Il reste cependant en Europe même une partie considérable de l’empire que le gouvernement n’ose pas mettre à l’épreuve d’une magistrature élective : ce sont les provinces occidentales, les anciennes provinces lithuaniennes ou polonaises[1]. Là ce sont des motifs politiques et des considérations nationales qui ont arrêté le réformateur[2]. En abandonnant la justice de paix aux propriétaires, le gouvernement impérial craindrait d’accroître dans ces régions l’influence de l’élément polonais, qui détient encore une grande partie de la propriété. On ne pourrait du reste y laisser les juges de paix à la désignation des assemblées territoriales, puisque tous ces gouvernemens de l’ouest attendent encore de pareilles assemblées. L’institution des juges de paix y a récemment été introduite, mais avec une modification qui en dénature le caractère. Au lieu d’être élus par les représentans du district, les juges sont nommés par le gouvernement ; au lieu d’appartenir à la population locale, ce sont pour la plupart des étrangers appelés de l’intérieur de l’empire et souvent ignorant les usages et la langue des hommes qui comparaissent à leur tribunal. Dans ces provinces déshéritées même on a voulu maintenir en une certaine mesure la séparation du pouvoir administratif et du pouvoir judiciaire, en rendant les nouveaux juges indépendans des gouverneurs locaux pour ne relever que du ministre de la justice[3].

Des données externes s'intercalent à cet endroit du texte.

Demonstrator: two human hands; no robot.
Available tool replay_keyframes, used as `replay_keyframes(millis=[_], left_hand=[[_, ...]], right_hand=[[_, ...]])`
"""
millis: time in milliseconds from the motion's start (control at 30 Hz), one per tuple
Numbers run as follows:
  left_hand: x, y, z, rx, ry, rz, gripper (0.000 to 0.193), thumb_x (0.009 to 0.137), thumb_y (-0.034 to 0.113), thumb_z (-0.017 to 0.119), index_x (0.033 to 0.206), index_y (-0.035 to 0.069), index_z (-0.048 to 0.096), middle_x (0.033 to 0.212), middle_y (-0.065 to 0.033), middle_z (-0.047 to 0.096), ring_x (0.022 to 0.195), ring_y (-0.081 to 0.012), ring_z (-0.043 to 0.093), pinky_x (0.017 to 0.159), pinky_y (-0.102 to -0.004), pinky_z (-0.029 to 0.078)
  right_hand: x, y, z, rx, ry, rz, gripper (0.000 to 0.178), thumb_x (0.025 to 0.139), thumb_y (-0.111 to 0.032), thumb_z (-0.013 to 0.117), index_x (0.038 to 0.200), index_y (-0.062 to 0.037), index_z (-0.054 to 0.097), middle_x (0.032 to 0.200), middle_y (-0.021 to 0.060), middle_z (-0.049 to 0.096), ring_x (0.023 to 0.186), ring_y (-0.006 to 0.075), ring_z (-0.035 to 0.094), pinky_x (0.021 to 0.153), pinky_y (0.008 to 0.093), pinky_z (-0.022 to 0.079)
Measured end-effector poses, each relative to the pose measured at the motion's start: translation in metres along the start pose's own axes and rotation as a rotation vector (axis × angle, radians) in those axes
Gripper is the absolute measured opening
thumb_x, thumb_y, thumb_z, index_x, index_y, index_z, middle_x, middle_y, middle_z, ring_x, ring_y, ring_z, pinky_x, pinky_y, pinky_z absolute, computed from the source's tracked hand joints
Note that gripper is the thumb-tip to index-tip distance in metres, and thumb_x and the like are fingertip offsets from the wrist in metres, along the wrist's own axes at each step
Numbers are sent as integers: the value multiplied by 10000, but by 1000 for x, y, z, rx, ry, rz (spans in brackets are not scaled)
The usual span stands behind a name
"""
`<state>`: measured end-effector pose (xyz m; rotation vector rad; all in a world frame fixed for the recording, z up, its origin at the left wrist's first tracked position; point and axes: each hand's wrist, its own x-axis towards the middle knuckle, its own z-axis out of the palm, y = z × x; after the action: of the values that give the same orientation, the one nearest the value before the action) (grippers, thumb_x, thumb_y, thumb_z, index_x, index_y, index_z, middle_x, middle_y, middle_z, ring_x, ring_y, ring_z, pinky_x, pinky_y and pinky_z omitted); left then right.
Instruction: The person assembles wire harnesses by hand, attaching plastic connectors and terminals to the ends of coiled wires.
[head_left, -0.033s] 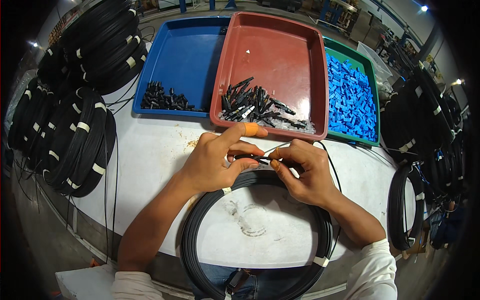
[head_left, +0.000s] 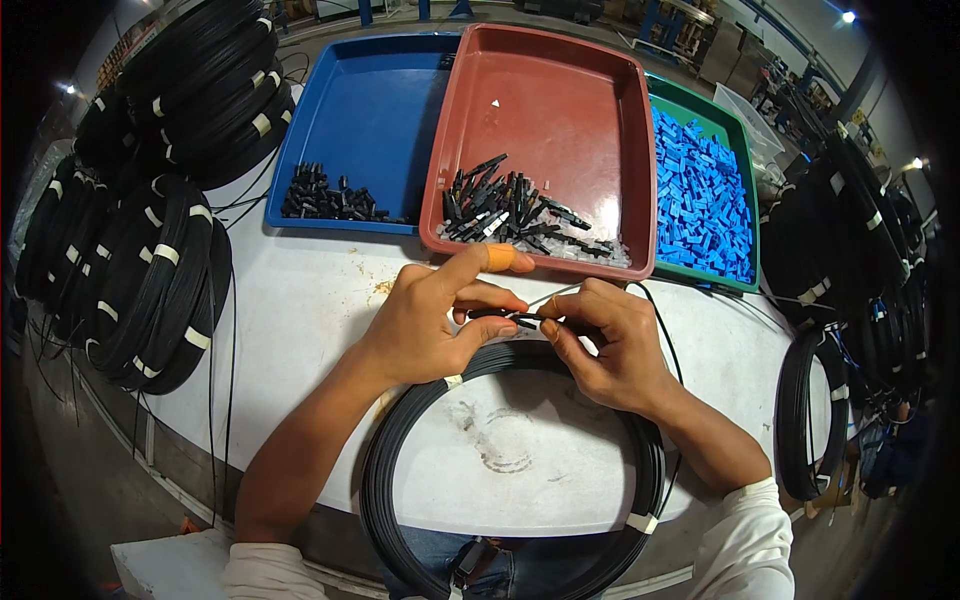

  1. Les provinces baltiques (Livonie, Esthonie, Courlande) viennent d’être mises en possession des nouveaux juges de paix, en dépit des répugnances de la noblesse d’origine germanique, qui conservait presque intacts ses anciens droits de justice.
  2. Chez leurs congénères d’Orient au contraire, dans la nouvelle Bulgarie et la Roumélie orientale, les Russes ont déjà tenté d’introduire l’élection de certains juges, bien que dans ces pays si divisés par les querelles de race ou de religion une magistrature élective semble peu à sa place.
  3. Quel qu’en soit le mode de recrutement, je crois pouvoir dire que cette nouvelle magistrature a été un progrès sur ce qui existait précédemment. S’ils ne montrent pas toujours vis-à-vis des justiciables polonais une complète impartialité, s’ils sont comme le gouvernement même enclins à favoriser les paysans aux dépens des propriétaires, ces nouveaux juges ont fait preuve d’une instruction et d’une intégrité peu connues de leurs prédécesseurs. Les défauts de cette magistrature ne sauraient donc autoriser de comparaison entre la justice que la Russie offre à ses sujets polonais et celle que la Porte-Ottomane imposait à ses sujets slaves, grecs ou arméniens.